Artigo em Inglês | MEDLINE | ID: mdl-38562740

RESUMO

Molecules are essential building blocks of life and their different conformations (i.e., shapes) crucially determine the functional role that they play in living organisms. Cryogenic Electron Microscopy (cryo-EM) allows for acquisition of large image datasets of individual molecules. Recent advances in computational cryo-EM have made it possible to learn latent variable models of conformation landscapes. However, interpreting these latent spaces remains a challenge as their individual dimensions are often arbitrary. The key message of our work is that this interpretation challenge can be viewed as an Independent Component Analysis (ICA) problem where we seek models that have the property of identifiability. That means, they have an essentially unique solution, representing a conformational latent space that separates the different degrees of freedom a molecule is equipped with in nature. Thus, we aim to advance the computational field of cryo-EM beyond visualizations as we connect it with the theoretical framework of (nonlinear) ICA and discuss the need for identifiable models, improved metrics, and benchmarks. Moving forward, we propose future directions for enhancing the disentanglement of latent spaces in cryo-EM, refining evaluation metrics and exploring techniques that leverage physics-based decoders of biomolecular systems. Moreover, we discuss how future technological developments in time-resolved single particle imaging may enable the application of nonlinear ICA models that can discover the true conformation changes of molecules in nature.
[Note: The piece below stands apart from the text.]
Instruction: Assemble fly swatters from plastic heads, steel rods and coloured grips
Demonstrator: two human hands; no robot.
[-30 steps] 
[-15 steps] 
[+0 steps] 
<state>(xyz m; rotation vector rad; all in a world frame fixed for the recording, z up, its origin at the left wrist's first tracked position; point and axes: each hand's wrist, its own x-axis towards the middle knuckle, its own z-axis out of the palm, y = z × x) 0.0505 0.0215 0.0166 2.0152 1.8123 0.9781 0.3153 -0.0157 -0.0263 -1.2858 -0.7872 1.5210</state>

The pursuit of interpretable conformational latent spaces will empower researchers to unravel complex biological processes and facilitate targeted interventions. This has significant implications for drug discovery and structural biology more broadly. More generally, latent variable models are deployed widely across many scientific disciplines. Thus, the argument we present in this work has much broader applications in AI for science if we want to move from impressive nonlinear neural network models to mathematically grounded methods that can help us learn something new about nature.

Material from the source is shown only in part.